Problem requirements: All of the records shown below need to be copied with no differences.

(Dataset items)

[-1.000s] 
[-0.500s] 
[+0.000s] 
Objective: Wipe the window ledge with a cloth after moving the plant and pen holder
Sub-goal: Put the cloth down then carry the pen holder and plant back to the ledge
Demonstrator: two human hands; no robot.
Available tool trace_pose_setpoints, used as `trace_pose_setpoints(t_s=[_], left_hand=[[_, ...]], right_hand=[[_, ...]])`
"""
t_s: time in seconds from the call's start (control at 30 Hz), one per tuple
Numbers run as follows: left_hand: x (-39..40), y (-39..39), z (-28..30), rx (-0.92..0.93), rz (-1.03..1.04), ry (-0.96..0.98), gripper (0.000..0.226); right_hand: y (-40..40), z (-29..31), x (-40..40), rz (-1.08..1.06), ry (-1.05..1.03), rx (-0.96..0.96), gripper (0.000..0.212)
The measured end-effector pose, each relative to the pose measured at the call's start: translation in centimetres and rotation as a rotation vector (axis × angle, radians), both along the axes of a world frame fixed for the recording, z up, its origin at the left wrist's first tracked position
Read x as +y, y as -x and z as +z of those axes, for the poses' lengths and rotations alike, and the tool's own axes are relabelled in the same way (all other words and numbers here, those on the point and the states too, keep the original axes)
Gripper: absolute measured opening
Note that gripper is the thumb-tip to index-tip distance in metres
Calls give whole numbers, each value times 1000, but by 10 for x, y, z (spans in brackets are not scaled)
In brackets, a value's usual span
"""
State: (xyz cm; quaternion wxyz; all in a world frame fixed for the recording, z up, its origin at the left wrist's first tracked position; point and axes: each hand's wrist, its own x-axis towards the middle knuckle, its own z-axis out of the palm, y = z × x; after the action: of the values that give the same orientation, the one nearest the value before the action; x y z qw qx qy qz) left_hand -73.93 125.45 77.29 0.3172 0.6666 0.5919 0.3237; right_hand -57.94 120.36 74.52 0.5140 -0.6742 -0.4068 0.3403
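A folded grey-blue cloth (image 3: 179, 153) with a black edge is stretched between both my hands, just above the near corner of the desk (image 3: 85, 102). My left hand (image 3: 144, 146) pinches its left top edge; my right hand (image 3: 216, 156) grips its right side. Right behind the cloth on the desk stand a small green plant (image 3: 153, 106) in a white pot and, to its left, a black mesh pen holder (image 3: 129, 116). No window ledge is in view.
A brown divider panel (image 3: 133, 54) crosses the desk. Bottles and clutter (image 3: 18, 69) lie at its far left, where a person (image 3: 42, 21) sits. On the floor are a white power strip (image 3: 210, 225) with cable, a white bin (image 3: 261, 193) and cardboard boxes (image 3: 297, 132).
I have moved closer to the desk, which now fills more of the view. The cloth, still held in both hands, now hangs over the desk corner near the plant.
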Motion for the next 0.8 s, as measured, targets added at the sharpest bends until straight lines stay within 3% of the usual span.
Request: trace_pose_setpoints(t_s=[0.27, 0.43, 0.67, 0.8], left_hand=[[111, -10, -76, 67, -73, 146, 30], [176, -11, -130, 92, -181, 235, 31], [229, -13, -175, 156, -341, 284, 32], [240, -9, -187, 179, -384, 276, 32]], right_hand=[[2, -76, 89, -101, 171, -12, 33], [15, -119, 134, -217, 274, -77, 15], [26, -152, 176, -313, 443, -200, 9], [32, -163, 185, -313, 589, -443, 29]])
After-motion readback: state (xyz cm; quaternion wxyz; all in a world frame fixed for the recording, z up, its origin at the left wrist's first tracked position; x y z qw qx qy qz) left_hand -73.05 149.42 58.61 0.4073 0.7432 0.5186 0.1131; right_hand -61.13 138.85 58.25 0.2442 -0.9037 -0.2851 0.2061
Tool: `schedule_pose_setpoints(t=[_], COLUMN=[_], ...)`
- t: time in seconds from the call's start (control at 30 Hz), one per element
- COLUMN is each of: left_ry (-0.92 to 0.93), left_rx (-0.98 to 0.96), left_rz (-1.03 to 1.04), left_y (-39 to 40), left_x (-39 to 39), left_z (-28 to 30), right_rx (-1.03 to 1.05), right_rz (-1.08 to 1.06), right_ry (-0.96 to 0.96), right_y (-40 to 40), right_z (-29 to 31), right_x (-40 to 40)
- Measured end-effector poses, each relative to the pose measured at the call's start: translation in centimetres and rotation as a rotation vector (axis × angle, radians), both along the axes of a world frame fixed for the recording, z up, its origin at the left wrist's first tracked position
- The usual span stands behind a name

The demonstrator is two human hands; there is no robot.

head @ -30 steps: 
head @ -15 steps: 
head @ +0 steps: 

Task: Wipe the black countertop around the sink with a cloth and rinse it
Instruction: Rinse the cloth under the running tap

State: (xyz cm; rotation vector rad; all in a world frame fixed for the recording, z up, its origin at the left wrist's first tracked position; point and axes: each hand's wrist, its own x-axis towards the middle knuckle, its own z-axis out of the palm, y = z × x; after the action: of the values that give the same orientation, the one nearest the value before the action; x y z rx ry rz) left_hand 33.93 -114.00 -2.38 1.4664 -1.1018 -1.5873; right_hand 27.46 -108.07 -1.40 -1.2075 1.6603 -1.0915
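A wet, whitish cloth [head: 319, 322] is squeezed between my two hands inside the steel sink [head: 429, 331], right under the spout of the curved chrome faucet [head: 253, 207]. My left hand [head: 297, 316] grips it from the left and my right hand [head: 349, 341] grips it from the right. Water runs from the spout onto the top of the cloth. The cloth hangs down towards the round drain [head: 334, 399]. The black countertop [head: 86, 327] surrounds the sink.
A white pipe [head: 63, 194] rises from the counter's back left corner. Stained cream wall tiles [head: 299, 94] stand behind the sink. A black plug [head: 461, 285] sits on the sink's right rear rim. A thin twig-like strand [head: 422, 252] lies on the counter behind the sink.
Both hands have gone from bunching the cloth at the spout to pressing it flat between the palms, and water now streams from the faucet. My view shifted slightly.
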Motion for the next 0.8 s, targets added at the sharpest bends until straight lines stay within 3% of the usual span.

Exercise result:
[-1.000s] 
[-0.500s] 
[+0.000s] 
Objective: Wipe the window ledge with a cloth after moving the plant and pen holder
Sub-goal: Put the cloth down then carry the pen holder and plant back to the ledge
Demonstrator: two human hands; no robot.
Available tool trace_pose_setpoints, used as `trace_pose_setpoints(t_s=[_], left_hand=[[_, ...]], right_hand=[[_, ...]])`
"""
t_s: time in seconds from the call's start (control at 30 Hz), one per tuple
Numbers run as follows: left_hand: x (-39..40), y (-39..39), z (-28..30), rx (-0.92..0.93), rz (-1.03..1.04), ry (-0.96..0.98), gripper (0.000..0.226); right_hand: y (-40..40), z (-29..31), x (-40..40), rz (-1.08..1.06), ry (-1.05..1.03), rx (-0.96..0.96), gripper (0.000..0.212)
The measured end-effector pose, each relative to the pose measured at the call's start: translation in centimetres and rotation as a rotation vector (axis × angle, radians), both along the axes of a world frame fixed for the recording, z up, its origin at the left wrist's first tracked position
Read x as +y, y as -x and z as +z of those axes, for the poses' lengths and rotations alike, and the tool's own axes are relabelled in the same way (all other words and numbers here, those on the point and the states too, keep the original axes)
Gripper: absolute measured opening
Note that gripper is the thumb-tip to index-tip distance in metres
Calls give whole numbers, each value times 1000, but by 10 for x, y, z (spans in brackets are not scaled)
In brackets, a value's usual span
"""
State: (xyz cm; quaternion wxyz; all in a world frame fixed for the recording, z up, its origin at the left wrist's first tracked position; point and axes: each hand's wrist, its own x-axis towards the middle knuckle, its own z-axis out of the palm, y = z × x; after the action: of the values that give the same orientation, the one nearest the value before the action; x y z qw qx qy qz) left_hand -73.93 125.45 77.29 0.3172 0.6666 0.5919 0.3237; right_hand -57.94 120.36 74.52 0.5140 -0.6742 -0.4068 0.3403
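A folded grey-blue cloth (image 3: 179, 153) with a black edge is stretched between both my hands, just above the near corner of the desk (image 3: 85, 102). My left hand (image 3: 144, 146) pinches its left top edge; my right hand (image 3: 216, 156) grips its right side. Right behind the cloth on the desk stand a small green plant (image 3: 153, 106) in a white pot and, to its left, a black mesh pen holder (image 3: 129, 116). No window ledge is in view.
A brown divider panel (image 3: 133, 54) crosses the desk. Bottles and clutter (image 3: 18, 69) lie at its far left, where a person (image 3: 42, 21) sits. On the floor are a white power strip (image 3: 210, 225) with cable, a white bin (image 3: 261, 193) and cardboard boxes (image 3: 297, 132).
I have moved closer to the desk, which now fills more of the view. The cloth, still held in both hands, now hangs over the desk corner near the plant.
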Motion for the next 0.8 s, as measured, targets added at the sharpest bends until straight lines stay within 3% of the usual span.
Request: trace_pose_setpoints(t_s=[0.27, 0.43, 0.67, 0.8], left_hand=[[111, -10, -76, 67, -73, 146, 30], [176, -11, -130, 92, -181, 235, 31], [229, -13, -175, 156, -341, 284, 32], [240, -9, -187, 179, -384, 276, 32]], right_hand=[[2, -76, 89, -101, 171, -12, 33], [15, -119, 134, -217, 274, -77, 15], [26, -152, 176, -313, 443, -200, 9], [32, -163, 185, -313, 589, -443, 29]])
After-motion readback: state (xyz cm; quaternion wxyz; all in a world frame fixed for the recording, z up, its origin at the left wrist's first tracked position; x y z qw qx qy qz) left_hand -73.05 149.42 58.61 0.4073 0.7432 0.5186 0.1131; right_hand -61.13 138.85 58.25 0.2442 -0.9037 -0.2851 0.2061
Tool: `schedule_pose_setpoints(t=[_], COLUMN=[_], ...)`
- t: time in seconds from the call's start (control at 30 Hz), one per element
- COLUMN is each of: left_ry (-0.92 to 0.93), left_rx (-0.98 to 0.96), left_rz (-1.03 to 1.04), left_y (-39 to 40), left_x (-39 to 39), left_z (-28 to 30), right_rx (-1.03 to 1.05), right_rz (-1.08 to 1.06), right_ry (-0.96 to 0.96), right_y (-40 to 40), right_z (-29 to 31), right_x (-40 to 40)
- Measured end-effector poses, each relative to the pose measured at the call's start: translation in centimetres and rotation as a rotation vector (axis × angle, radians), both along the axes of a world frame fixed for the recording, z up, its origin at the left wrist's first tracked position
- The usual span stands behind a name

The demonstrator is two human hands; there is no robot.

head @ -30 steps: 
head @ -15 steps: 
head @ +0 steps: 

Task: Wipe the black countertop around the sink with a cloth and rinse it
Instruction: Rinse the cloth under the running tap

State: (xyz cm; rotation vector rad; all in a world frame fixed for the recording, z up, its origin at the left wrist's first tracked position; point and axes: each hand's wrist, its own x-axis towards the middle knuckle, its own z-axis out of the palm, y = z × x; after the action: of the values that give the same orientation, the one nearest the value before the action; x y z rx ry rz) left_hand 33.93 -114.00 -2.38 1.4664 -1.1018 -1.5873; right_hand 27.46 -108.07 -1.40 -1.2075 1.6603 -1.0915
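A wet, whitish cloth [head: 319, 322] is squeezed between my two hands inside the steel sink [head: 429, 331], right under the spout of the curved chrome faucet [head: 253, 207]. My left hand [head: 297, 316] grips it from the left and my right hand [head: 349, 341] grips it from the right. Water runs from the spout onto the top of the cloth. The cloth hangs down towards the round drain [head: 334, 399]. The black countertop [head: 86, 327] surrounds the sink.
A white pipe [head: 63, 194] rises from the counter's back left corner. Stained cream wall tiles [head: 299, 94] stand behind the sink. A black plug [head: 461, 285] sits on the sink's right rear rim. A thin twig-like strand [head: 422, 252] lies on the counter behind the sink.
Both hands have gone from bunching the cloth at the spout to pressing it flat between the palms, and water now streams from the faucet. My view shifted slightly.
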Motion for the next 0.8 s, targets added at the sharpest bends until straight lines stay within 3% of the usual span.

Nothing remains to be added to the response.